• **TASK MATERIAL**
....

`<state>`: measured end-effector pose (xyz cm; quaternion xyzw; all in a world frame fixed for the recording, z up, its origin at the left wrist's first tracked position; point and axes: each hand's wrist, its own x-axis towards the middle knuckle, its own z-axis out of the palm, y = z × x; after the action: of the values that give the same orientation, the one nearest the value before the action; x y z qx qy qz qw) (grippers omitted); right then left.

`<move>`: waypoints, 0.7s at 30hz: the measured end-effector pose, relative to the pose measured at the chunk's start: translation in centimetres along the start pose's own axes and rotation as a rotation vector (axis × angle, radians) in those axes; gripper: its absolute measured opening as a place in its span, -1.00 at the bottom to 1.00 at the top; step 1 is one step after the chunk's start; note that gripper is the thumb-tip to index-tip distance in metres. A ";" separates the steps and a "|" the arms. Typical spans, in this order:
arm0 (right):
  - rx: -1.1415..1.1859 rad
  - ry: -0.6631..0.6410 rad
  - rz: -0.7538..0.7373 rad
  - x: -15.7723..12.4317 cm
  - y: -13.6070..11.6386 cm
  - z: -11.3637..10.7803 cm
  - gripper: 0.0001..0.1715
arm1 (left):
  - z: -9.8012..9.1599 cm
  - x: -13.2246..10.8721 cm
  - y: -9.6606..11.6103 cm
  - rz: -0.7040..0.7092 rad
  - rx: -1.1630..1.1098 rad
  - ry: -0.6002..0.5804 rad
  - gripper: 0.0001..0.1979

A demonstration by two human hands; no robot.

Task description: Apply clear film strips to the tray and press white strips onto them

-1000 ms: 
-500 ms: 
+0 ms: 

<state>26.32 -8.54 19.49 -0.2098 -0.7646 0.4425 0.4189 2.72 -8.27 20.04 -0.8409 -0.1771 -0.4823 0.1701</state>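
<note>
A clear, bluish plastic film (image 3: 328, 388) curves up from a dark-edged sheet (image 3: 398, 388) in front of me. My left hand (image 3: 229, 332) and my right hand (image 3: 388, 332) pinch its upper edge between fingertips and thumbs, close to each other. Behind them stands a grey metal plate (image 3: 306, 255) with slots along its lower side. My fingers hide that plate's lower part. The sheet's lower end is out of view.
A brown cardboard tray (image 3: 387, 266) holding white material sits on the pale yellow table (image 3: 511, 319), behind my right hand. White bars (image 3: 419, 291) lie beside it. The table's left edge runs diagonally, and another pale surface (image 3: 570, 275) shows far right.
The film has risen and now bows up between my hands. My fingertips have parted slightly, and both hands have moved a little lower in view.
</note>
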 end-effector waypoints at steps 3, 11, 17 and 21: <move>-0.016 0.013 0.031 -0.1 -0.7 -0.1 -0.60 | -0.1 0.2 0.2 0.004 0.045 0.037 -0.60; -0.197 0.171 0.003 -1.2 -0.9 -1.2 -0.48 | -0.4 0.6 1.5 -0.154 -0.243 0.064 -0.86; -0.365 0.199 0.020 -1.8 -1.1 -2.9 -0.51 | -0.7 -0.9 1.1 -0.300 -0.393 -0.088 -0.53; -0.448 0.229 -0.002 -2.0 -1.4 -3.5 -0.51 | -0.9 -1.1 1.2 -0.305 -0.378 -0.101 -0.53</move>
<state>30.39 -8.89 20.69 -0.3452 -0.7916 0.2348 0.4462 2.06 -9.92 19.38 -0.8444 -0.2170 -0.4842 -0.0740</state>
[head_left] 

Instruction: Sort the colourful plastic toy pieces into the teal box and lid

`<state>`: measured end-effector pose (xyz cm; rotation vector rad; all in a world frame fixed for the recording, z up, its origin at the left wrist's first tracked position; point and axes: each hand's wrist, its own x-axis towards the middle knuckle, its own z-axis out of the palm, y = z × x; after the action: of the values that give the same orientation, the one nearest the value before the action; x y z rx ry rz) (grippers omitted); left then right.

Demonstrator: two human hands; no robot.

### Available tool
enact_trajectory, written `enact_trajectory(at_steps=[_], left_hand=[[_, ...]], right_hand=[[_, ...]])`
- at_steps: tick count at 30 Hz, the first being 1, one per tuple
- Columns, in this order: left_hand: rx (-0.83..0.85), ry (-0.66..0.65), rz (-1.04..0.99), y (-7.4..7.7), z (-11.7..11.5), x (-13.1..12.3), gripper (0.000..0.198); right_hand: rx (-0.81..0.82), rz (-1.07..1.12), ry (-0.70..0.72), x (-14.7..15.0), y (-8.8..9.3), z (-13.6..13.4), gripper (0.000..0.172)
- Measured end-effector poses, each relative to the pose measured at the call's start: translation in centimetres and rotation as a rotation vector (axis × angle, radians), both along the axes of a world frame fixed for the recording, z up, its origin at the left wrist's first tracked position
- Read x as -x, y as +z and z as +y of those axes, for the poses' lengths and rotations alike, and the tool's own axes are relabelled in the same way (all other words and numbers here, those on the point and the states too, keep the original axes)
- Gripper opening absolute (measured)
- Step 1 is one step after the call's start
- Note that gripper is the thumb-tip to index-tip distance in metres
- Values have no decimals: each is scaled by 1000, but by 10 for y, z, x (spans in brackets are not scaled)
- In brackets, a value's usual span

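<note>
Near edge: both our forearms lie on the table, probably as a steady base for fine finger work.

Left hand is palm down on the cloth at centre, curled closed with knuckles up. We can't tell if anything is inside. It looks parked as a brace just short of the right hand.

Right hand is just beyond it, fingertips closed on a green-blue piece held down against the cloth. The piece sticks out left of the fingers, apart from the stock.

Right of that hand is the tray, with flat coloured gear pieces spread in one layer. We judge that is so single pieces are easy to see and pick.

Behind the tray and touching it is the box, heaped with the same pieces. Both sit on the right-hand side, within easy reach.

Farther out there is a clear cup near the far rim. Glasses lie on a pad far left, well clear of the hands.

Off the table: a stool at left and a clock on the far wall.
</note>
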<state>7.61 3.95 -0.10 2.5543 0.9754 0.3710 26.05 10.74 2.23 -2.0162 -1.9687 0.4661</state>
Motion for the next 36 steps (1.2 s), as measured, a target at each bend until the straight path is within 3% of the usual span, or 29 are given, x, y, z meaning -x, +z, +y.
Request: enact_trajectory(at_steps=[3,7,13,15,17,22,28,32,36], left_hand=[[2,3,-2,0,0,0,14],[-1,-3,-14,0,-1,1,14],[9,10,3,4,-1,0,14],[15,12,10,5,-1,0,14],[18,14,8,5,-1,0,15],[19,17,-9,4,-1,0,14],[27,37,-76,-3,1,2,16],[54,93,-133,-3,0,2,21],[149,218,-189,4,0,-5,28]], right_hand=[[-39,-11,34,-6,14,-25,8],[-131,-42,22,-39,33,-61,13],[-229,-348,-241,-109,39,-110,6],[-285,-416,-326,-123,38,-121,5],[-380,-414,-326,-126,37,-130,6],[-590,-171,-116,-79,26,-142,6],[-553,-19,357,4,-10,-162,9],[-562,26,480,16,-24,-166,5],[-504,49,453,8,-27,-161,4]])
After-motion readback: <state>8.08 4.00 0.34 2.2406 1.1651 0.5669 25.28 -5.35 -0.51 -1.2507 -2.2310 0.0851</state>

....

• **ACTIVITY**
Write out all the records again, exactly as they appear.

• **OUTPUT**
`<state>`: measured end-effector pose (xyz cm; quaternion xyzw; all in a world frame fixed for the recording, z up, its origin at the left wrist's first tracked position; point and axes: each hand's wrist, its own x-axis towards the middle knuckle, its own z-axis out of the palm, y = z × x; after the action: of the values that give the same orientation, the one nearest the value before the action; x y z qx qy qz qw) (grippers omitted); right then left.

`<move>`: waypoints, 0.7s at 30hz: the measured end-effector pose, relative to the pose measured at the chunk's start: translation in centimetres along the start pose's own axes and rotation as a rotation vector (axis × angle, radians) in those axes; gripper: its absolute measured opening as a place in its span, -1.00 at the bottom to 1.00 at the top; step 1 is one step after the chunk's start; note that gripper is the thumb-tip to index-tip distance in metres. A ";" separates the steps and a "|" the arms. Typical spans, in this order:
arm0 (right):
  - rx: -1.1415..1.1859 rad
  - ry: -0.6631..0.6410 rad
  - rz: -0.7538..0.7373 rad
  - x: -15.7723..12.4317 cm
  - y: -13.6070..11.6386 cm
  - z: -11.3637..10.7803 cm
  - gripper: 0.0001..0.1715
arm1 (left):
  - z: -9.8012..9.1599 cm
  - x: -13.2246..10.8721 cm
  - y: -9.6606..11.6103 cm
  - rz: -0.7040..0.7092 rad
  - rx: -1.1630..1.1098 rad
  - ry: -0.6002..0.5804 rad
  - gripper: 0.0001..0.1979

A demonstration by two human hands; no robot.

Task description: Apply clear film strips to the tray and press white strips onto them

-1000 ms: 
-500 ms: 
+0 ms: 

<state>26.32 -8.54 19.49 -0.2098 -0.7646 0.4425 0.4189 2.72 -8.27 20.04 -0.8409 -0.1771 -0.4823 0.1701</state>
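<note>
A clear, bluish plastic film (image 3: 328, 388) curves up from a dark-edged sheet (image 3: 398, 388) in front of me. My left hand (image 3: 229, 332) and my right hand (image 3: 388, 332) pinch its upper edge between fingertips and thumbs, close to each other. Behind them stands a grey metal plate (image 3: 306, 255) with slots along its lower side. My fingers hide that plate's lower part. The sheet's lower end is out of view.
A brown cardboard tray (image 3: 387, 266) holding white material sits on the pale yellow table (image 3: 511, 319), behind my right hand. White bars (image 3: 419, 291) lie beside it. The table's left edge runs diagonally, and another pale surface (image 3: 570, 275) shows far right.
The film has risen and now bows up between my hands. My fingertips have parted slightly, and both hands have moved a little lower in view.
</note>
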 end-effector waypoints at steps 3, 11, 17 and 21: <move>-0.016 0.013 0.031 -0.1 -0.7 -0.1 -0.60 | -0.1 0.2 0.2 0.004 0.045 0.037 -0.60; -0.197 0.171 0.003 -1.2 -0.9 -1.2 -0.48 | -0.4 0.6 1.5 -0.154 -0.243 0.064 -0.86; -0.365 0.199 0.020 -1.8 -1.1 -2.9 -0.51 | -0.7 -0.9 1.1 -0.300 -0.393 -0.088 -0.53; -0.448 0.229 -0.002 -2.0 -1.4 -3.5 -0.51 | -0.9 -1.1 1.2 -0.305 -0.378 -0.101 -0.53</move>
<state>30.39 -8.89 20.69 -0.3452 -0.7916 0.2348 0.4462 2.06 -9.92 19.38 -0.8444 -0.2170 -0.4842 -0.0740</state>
[head_left] 

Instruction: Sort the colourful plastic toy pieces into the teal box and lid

`<state>`: measured end-effector pose (xyz cm; rotation vector rad; all in a world frame fixed for the recording, z up, its origin at the left wrist's first tracked position; point and axes: each hand's wrist, its own x-axis towards the middle knuckle, its own z-axis out of the palm, y = z × x; after the action: of the values that give the same orientation, the one nearest the value before the action; x y z rx ry rz) (grippers omitted); left then right.

Demonstrator: two human hands; no robot.

### Available tool
enact_trajectory, written `enact_trajectory(at_steps=[_], left_hand=[[_, ...]], right_hand=[[_, ...]])`
- at_steps: tick count at 30 Hz, the first being 1, one per tuple
- Columns, in this order: left_hand: rx (-0.83..0.85), ry (-0.66..0.65), rz (-1.04..0.99), y (-7.4..7.7), z (-11.7..11.5), x (-13.1..12.3), gripper (0.000..0.198); right_hand: rx (-0.81..0.82), rz (-1.07..1.12), ry (-0.70..0.72), x (-14.7..15.0), y (-8.8..9.3), z (-13.6..13.4), gripper (0.000..0.172)
- Measured end-effector poses, each relative to the pose measured at the call's start: translation in centimetres and rotation as a rotation vector (axis × angle, radians), both along the axes of a world frame fixed for the recording, z up, its origin at the left wrist's first tracked position
- Read x as -x, y as +z and z as +y of those axes, for the poses' lengths and rotations alike, and the tool's own axes are relabelled in the same way (all other words and numbers here, those on the point and the states too, keep the original axes)
- Gripper opening absolute (measured)
- Step 1 is one step after the call's start
- Note that gripper is the thumb-tip to index-tip distance in metres
- Values have no decimals: each is scaled by 1000, but by 10 for y, z, x (spans in brackets are not scaled)
- In brackets, a value's usual span

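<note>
Near edge: both our forearms lie on the table, probably as a steady base for fine finger work.

Left hand is palm down on the cloth at centre, curled closed with knuckles up. We can't tell if anything is inside. It looks parked as a brace just short of the right hand.

Right hand is just beyond it, fingertips closed on a green-blue piece held down against the cloth. The piece sticks out left of the fingers, apart from the stock.

Right of that hand is the tray, with flat coloured gear pieces spread in one layer. We judge that is so single pieces are easy to see and pick.

Behind the tray and touching it is the box, heaped with the same pieces. Both sit on the right-hand side, within easy reach.

Farther out there is a clear cup near the far rim. Glasses lie on a pad far left, well clear of the hands.

Off the table: a stool at left and a clock on the far wall.
</note>
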<state>7.61 3.95 -0.10 2.5543 0.9754 0.3710 26.05 10.74 2.23 -2.0162 -1.9687 0.4661</state>
Motion for the next 36 steps (1.2 s), as measured, a target at each bend until the straight path is within 3% of the usual span, or 29 are given, x, y, z meaning -x, +z, +y.
Request: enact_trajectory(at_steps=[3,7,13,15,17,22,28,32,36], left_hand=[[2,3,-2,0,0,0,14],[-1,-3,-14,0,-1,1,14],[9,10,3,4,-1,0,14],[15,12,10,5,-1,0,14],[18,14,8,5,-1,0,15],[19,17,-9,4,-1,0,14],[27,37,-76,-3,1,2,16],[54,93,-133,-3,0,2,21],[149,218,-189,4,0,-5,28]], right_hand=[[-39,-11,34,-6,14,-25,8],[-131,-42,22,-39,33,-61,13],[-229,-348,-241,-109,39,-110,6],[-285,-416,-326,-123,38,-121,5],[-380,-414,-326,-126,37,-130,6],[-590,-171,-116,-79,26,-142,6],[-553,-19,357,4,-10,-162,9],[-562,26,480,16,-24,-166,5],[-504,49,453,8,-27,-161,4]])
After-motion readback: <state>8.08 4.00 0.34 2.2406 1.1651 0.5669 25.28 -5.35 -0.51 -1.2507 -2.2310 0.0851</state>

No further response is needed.